CountyHurler · 23-04-2015 11:50am

mass_debater wrote: »

If you are using something different to a /24 subnet why are you not bridging the modem and providing your own router and firewall

Dont get me started on this... All of the sites used to be set up with the D1000/F1000s in bridge mode, so that the sites only required one IP address.... That was until we discovered that both D1000 and F1000s changed from bridge mode BACK to routing mode if the power was cut for any reason.

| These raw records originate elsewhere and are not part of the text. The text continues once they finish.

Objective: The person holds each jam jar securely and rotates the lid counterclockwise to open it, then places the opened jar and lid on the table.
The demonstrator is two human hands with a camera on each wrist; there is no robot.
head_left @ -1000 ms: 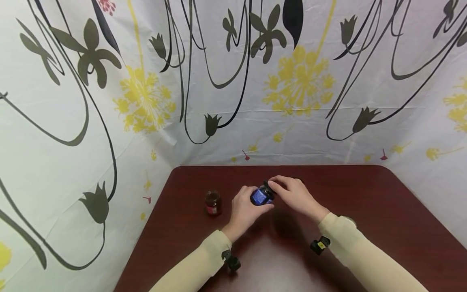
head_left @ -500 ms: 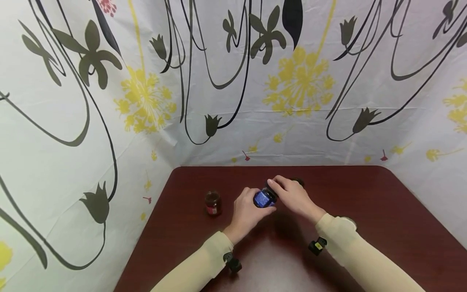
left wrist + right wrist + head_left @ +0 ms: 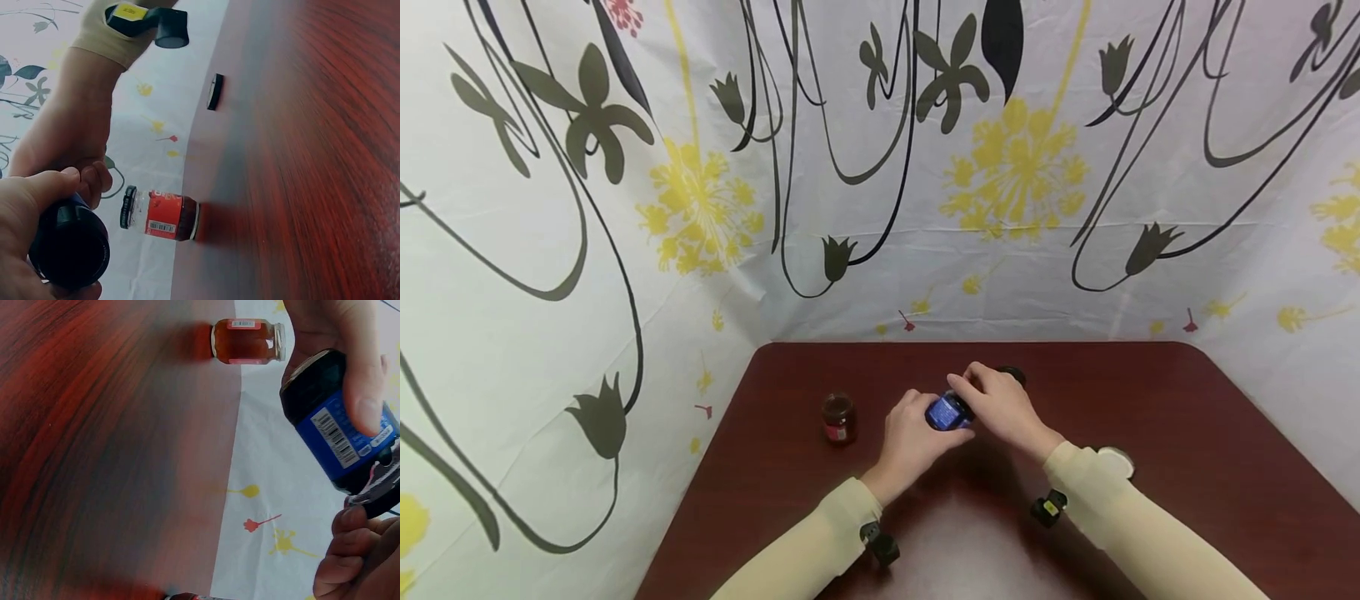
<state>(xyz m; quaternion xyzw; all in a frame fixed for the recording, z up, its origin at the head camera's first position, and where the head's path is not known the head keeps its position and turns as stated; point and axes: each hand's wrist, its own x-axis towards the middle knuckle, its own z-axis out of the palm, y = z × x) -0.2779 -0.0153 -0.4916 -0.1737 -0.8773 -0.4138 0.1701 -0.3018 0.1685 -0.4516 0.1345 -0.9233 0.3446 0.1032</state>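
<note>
A dark glass jar with a blue label [image 3: 947, 412] is held tilted above the table, its base toward the left wrist camera. My left hand [image 3: 917, 437] grips its body, fingers behind and thumb in front. At the mouth end, my right hand [image 3: 1003, 408] pinches the black lid [image 3: 380, 499] with curled fingers. The right wrist view shows the lid at a slant to the jar's rim; whether it is still threaded I cannot tell. In that view the left thumb lies across the blue label [image 3: 337, 434].
A red-labelled jar [image 3: 838, 418] stands on the dark red table [image 3: 790, 492] left of the hands. Another red-labelled jar with a black lid [image 3: 165, 214] stands behind my right hand. A loose lid [image 3: 1116, 462] lies by the right sleeve. A patterned cloth [image 3: 880, 192] hangs behind.
Both hands and the blue-labelled jar have drifted slightly right and down. My right fingers have shifted around the lid. More of the loose lid and the far jar's black top now shows.
</note>
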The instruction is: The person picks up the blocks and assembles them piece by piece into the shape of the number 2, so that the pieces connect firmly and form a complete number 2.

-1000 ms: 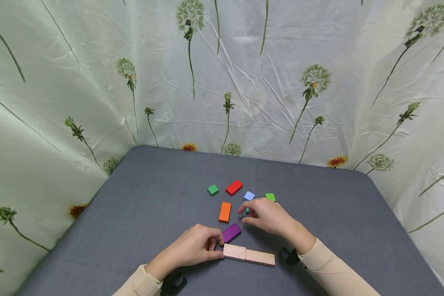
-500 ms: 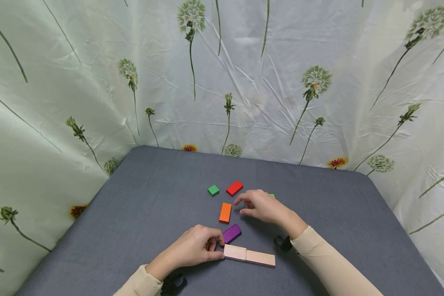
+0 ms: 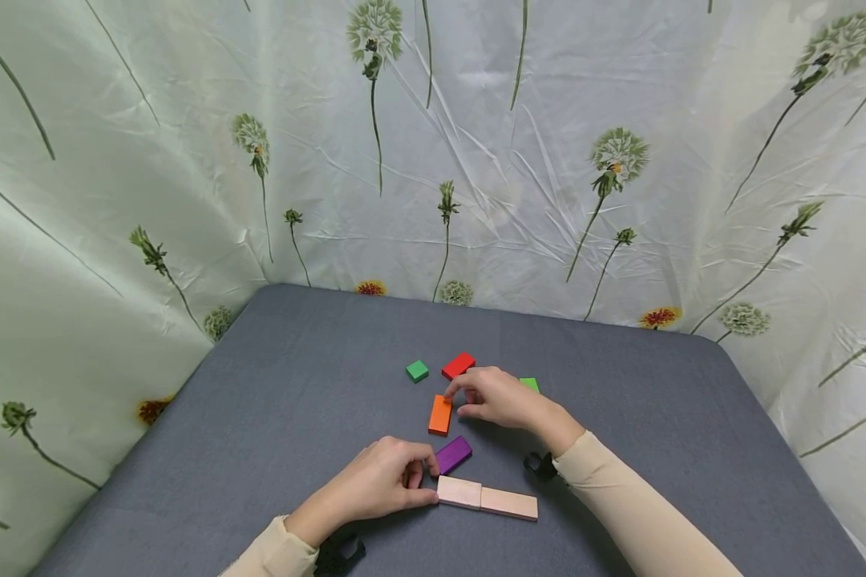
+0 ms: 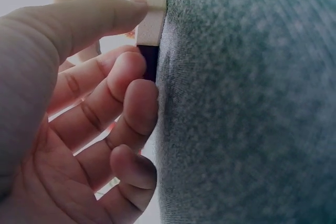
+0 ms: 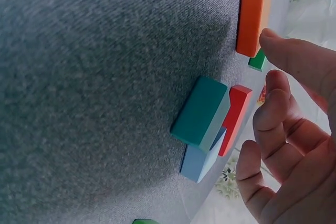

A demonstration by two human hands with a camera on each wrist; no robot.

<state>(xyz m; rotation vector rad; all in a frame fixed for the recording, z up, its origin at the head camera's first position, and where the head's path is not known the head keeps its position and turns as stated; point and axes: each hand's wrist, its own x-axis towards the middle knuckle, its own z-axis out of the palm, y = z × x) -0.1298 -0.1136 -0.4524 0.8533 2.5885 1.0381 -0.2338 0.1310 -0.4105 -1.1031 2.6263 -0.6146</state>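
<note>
Two pale wooden blocks lie end to end in a row: a left block (image 3: 459, 492) and a right block (image 3: 508, 503). My left hand (image 3: 386, 481) holds the left block's outer end between thumb and curled index finger. Just beyond that hand lies a purple block (image 3: 454, 455), partly covered by a fingertip. My right hand (image 3: 501, 397) reaches over the table, loosely bent, with nothing in it. Its index fingertip is by the far corner of an orange block (image 3: 439, 415); contact is unclear. Teal (image 5: 200, 111) and light blue (image 5: 197, 162) blocks show in the right wrist view, hidden in the head view.
Behind the orange block lie a red block (image 3: 458, 365) and a small green block (image 3: 417, 371). A light green block (image 3: 529, 384) shows past the right wrist. A grey cloth-covered table (image 3: 296, 385) spreads around, backed by a flower-printed curtain (image 3: 520, 160).
My right hand has moved left and slightly away from me, from near the teal and blue blocks to the orange one. My left hand and the wooden blocks stay put.
</note>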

mass_debater · 23-04-2015 12:01pm

CountyHurler wrote: »

Dont get me started on this... All of the sites used to be set up with the D1000/F1000s in bridge mode, so that the sites only required one IP address.... That was until we discovered that both D1000 and F1000s changed from bridge mode BACK to routing mode if the power was cut for any reason.

That's a new one, I've never encountered this and I've setup plenty of them. Are you sure nobody's pressing the reset?

CountyHurler · 25-04-2015 6:38pm

mass_debater wrote: »

That's a new one, I've never encountered this and I've setup plenty of them. Are you sure nobody's pressing the reset?

Nah, I've tried it myself... Take a D1000, and configure it for bridge mode... Then pull the power on it, and it returns to Routing mode... Had the same issues with the F1000. We've had to order 4 IPs for every site and configure a routed connection.

We tried replacing the D1000/F1000 with a Cisco or Zyxel device which is stable in bridge mode... But we found that if there are any issues with the line.... Eircom will not provide support unless one of their devices (i.e. the D1000 or F1000) is connecting to the line...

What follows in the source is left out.